Kogod Courtyard: In the Donald W. Reynolds Center, which houses the Smithsonian’s National Portrait Gallery and the Smithsonian American Art Museum, the Kogod Courtyard is a 28,000-square-foot space with seating, free Wi-Fi and a Courtyard Café. Designed by Foster + Partners, a world famous architectural firm, the courtyard is covered by a wavy, 900-pound, glass and steel canopy. I suggest staking out a study spot here if you are sick of your stuffy library, dorm room or office, because with loads of natural light, ficus, black olive trees and water scrims by landscape architects Kathryn Gustafson and Rodrigo Abela, it at least gives you the sense that you are outdoors.
Lerner Room: Maybe natural light is something I crave working in a cubicle, but another bright space is the Lerner Room, on the third floor of the Hirshhorn Museum. The room, on the north side of the ring-shaped museum, has a panoramic expanse of floor-to-ceiling windows that offers visitors a great view of the National Mall. A curved couch positioned in front of the window makes it a perfect place to curl up with a book, and there are also large tables, which make it a great work space. Enormous Sol LeWitt drawings, one in color and the other in black and white, on the room’s other two walls also give it a cheery atmosphere.

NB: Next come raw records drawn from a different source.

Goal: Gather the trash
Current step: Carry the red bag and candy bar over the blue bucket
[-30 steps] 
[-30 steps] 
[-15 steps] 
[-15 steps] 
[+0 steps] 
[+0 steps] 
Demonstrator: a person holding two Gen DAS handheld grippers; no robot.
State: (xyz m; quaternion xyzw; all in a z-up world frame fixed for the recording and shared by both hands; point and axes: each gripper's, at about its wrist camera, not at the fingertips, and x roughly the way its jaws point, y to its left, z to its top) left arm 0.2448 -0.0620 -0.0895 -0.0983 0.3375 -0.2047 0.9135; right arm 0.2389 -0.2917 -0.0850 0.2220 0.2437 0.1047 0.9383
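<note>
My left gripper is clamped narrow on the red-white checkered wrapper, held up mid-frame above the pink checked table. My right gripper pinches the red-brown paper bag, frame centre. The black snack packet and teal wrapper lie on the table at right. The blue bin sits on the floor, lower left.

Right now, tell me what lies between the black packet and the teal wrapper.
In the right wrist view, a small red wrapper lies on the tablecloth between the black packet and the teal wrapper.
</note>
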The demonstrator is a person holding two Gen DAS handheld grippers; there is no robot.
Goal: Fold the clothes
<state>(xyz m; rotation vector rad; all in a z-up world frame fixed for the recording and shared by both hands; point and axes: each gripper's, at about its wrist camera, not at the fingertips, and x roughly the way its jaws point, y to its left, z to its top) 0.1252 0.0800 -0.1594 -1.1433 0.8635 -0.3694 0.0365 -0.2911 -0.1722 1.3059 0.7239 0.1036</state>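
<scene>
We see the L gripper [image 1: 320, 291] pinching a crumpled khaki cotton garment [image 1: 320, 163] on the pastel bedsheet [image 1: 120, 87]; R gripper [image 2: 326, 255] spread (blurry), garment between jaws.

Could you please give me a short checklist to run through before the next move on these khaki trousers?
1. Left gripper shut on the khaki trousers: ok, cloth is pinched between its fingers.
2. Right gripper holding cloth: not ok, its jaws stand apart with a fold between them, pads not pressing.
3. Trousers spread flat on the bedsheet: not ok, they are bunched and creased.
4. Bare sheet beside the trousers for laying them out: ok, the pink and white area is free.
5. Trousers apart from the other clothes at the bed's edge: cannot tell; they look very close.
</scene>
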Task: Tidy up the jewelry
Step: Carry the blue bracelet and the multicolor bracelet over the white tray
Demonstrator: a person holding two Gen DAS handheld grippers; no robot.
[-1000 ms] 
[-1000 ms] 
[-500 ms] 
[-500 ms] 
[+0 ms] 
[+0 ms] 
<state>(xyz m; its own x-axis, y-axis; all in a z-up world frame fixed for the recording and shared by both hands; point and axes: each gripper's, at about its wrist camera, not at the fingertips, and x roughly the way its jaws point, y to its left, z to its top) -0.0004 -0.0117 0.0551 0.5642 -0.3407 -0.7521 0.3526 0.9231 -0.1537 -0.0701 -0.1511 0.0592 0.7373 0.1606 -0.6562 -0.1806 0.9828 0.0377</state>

Mitsitam Cafe: The native foods from the Western Hemisphere’s Northern Woodlands, South America, the Northwest Coast, Meso America and Great Plains cooked up at the National Museum of the American Indian’s highly-rated Mitsitam Cafe certainly draw crowds. But if you don’t mind the clamor of diners, or you actually work better with some background noise, then the cafe, with lots of seating and Wi-Fi, can be a nice place to study. Bonus: the traditional frybread makes for a sweet snack.
Enid A. Haupt Garden: Sick of the quad, but in need of some fresh air? Visit a Smithsonian garden. There are several along the stretch between the Hirshhorn and the Freer Gallery on the south side of the National Mall. My favorite is the immaculately-kept, four-acre Enid A. Haupt Garden just behind the Smithsonian Castle—and just above an underground complex that includes the National Museum of African Art, Arthur M. Sackler Gallery and the S. Dillon Ripley Center. Bring a blanket to spread under a large shade tree, and your laptop. There is free Wi-Fi. On a hot day, you can always retreat to the Castle Café.
Luce Foundation Center: This space on the third and fourth floors of the Smithsonian American Art Museum is a library of a different sort. The museum keeps more than 3,300 pieces of art from its permanent collection in large glass cases, and coins and jewelry in layers of drawers. If you take up post at one of the tables in the center, perhaps you want to time it with an Art + Coffee event that includes a brief talk or tour of the center with coffee and tea. Occasionally and usually on Wednesdays through Sundays, at 1:30 p.m., the center hosts a tour and talk, with complimentary coffee or tea, followed by an acoustic concert by a local musician.
Update 9/23/2011: This post now includes additional information about the Kogod Courtyard.